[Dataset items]
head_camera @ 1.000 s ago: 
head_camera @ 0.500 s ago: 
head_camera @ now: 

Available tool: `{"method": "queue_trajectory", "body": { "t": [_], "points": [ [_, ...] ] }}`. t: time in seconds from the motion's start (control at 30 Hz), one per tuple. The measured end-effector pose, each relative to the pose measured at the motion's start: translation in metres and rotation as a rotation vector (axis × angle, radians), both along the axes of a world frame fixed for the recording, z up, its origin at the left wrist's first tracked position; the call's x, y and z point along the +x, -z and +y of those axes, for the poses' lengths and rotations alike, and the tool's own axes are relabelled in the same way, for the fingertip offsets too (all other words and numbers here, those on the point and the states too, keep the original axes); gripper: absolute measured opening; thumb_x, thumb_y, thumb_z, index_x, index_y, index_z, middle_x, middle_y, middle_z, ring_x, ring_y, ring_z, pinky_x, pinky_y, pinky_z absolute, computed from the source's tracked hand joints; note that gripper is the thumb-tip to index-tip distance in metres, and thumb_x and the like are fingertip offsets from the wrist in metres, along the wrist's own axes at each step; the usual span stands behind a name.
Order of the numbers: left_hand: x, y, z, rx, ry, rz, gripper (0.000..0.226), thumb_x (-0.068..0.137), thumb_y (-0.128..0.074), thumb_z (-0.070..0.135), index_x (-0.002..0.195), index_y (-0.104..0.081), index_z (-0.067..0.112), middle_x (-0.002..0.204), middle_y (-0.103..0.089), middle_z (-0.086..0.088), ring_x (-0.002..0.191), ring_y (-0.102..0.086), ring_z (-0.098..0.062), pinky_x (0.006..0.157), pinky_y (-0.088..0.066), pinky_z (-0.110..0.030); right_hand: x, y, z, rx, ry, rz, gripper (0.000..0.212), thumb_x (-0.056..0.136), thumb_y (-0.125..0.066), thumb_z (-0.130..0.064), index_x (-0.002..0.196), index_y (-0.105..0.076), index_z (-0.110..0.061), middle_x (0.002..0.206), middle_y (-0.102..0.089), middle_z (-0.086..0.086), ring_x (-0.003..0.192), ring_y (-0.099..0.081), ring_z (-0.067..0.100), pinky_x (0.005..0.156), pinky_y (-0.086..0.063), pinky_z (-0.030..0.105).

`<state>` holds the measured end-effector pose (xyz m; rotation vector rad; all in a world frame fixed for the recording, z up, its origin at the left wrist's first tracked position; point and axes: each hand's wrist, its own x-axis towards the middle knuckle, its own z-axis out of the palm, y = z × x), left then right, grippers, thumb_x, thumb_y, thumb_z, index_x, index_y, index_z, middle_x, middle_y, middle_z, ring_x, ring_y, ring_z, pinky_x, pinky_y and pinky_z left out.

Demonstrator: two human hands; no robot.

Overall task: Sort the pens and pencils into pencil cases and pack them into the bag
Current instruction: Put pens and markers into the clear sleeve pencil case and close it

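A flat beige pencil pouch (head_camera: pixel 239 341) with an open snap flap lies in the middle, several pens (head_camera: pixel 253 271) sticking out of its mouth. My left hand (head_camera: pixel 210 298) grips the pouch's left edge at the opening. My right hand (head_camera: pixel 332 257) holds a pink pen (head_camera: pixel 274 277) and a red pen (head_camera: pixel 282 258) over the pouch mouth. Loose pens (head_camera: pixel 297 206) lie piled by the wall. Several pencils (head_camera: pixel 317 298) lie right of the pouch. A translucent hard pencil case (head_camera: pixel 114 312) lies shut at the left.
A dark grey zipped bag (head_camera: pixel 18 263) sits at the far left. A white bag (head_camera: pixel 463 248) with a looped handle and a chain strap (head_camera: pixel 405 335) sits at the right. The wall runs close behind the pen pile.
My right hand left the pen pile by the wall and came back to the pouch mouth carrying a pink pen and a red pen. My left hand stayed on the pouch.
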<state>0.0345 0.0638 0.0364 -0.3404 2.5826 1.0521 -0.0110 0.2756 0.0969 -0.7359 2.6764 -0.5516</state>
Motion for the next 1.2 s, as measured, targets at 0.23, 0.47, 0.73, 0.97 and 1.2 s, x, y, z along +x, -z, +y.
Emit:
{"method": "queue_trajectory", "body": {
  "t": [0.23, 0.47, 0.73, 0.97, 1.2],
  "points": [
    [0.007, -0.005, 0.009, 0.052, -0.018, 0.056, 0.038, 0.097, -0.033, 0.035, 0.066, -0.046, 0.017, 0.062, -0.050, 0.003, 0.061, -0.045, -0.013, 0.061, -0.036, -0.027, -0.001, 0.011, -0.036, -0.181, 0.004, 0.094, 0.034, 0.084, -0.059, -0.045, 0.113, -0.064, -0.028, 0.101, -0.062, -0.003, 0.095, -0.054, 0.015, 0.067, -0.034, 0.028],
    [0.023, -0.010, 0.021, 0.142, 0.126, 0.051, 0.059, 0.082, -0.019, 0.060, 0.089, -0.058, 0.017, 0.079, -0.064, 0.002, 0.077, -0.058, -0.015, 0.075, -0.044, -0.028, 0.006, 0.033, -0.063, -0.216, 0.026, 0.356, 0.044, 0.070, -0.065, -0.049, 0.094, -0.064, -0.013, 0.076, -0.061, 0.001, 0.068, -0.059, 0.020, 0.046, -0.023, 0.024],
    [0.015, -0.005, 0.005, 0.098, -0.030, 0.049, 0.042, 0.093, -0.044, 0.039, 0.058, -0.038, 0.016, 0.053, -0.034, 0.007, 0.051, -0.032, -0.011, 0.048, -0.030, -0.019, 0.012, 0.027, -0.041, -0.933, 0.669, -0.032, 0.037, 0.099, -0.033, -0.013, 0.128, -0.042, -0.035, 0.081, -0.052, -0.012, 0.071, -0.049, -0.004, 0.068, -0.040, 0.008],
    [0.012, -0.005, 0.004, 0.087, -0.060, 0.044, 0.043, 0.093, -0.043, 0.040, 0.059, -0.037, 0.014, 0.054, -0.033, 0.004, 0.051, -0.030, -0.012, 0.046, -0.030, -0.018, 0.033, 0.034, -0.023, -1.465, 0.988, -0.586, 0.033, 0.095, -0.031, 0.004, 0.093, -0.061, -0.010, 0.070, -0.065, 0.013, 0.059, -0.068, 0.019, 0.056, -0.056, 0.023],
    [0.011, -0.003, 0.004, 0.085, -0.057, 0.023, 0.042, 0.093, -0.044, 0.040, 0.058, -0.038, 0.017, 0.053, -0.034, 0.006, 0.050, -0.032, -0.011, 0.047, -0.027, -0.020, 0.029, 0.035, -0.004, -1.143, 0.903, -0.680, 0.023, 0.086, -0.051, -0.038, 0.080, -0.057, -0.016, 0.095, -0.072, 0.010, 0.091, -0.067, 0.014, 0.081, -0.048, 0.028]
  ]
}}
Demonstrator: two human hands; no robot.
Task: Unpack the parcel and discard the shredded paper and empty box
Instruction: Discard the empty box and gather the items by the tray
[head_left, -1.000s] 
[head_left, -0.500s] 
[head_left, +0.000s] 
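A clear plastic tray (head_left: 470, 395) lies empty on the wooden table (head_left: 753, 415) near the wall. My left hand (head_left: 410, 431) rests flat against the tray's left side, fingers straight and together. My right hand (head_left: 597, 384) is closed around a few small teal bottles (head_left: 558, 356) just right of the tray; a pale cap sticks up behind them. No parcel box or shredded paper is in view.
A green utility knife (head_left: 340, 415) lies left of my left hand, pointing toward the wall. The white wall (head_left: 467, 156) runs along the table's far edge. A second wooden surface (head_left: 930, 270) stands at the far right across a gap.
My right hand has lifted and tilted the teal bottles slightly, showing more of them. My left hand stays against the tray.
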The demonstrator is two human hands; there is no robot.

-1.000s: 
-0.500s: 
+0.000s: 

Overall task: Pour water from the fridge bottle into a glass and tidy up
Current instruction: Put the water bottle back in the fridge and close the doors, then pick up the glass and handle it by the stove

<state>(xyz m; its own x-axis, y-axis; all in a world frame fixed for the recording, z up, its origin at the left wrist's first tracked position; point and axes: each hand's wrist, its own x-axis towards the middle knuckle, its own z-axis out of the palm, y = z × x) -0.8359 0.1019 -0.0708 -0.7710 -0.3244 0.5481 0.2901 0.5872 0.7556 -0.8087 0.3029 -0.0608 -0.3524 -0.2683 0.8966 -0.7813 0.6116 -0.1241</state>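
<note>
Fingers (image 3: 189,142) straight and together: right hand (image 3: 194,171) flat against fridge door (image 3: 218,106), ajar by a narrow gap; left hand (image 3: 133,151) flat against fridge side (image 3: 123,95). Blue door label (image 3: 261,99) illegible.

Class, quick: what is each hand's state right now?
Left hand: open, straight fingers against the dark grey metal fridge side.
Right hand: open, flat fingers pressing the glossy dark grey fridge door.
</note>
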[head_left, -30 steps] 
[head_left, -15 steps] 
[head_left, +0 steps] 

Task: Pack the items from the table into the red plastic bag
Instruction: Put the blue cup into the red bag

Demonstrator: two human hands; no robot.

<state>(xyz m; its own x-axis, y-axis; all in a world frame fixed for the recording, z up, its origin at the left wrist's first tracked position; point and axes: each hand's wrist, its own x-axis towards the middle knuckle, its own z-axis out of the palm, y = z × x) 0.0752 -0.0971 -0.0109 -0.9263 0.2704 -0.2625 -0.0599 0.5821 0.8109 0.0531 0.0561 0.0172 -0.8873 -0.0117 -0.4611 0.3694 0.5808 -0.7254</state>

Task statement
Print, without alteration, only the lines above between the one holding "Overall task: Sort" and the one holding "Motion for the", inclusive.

Output for this task
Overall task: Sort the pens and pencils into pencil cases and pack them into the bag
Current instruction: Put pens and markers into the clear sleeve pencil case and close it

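A flat beige pencil pouch (head_camera: pixel 239 341) with an open snap flap lies in the middle, several pens (head_camera: pixel 253 271) sticking out of its mouth. My left hand (head_camera: pixel 210 298) grips the pouch's left edge at the opening. My right hand (head_camera: pixel 332 257) holds a pink pen (head_camera: pixel 274 277) and a red pen (head_camera: pixel 282 258) over the pouch mouth. Loose pens (head_camera: pixel 297 206) lie piled by the wall. Several pencils (head_camera: pixel 317 298) lie right of the pouch. A translucent hard pencil case (head_camera: pixel 114 312) lies shut at the left.
A dark grey zipped bag (head_camera: pixel 18 263) sits at the far left. A white bag (head_camera: pixel 463 248) with a looped handle and a chain strap (head_camera: pixel 405 335) sits at the right. The wall runs close behind the pen pile.
My right hand left the pen pile by the wall and came back to the pouch mouth carrying a pink pen and a red pen. My left hand stayed on the pouch.
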<state>0.0345 0.0638 0.0364 -0.3404 2.5826 1.0521 -0.0110 0.2756 0.0969 -0.7359 2.6764 -0.5516</state>
Motion for the next 1.2 s, as measured, targets at 0.23, 0.47, 0.73, 0.97 and 1.2 s, x, y, z along +x, -z, +y.

There is no more to add to the answer.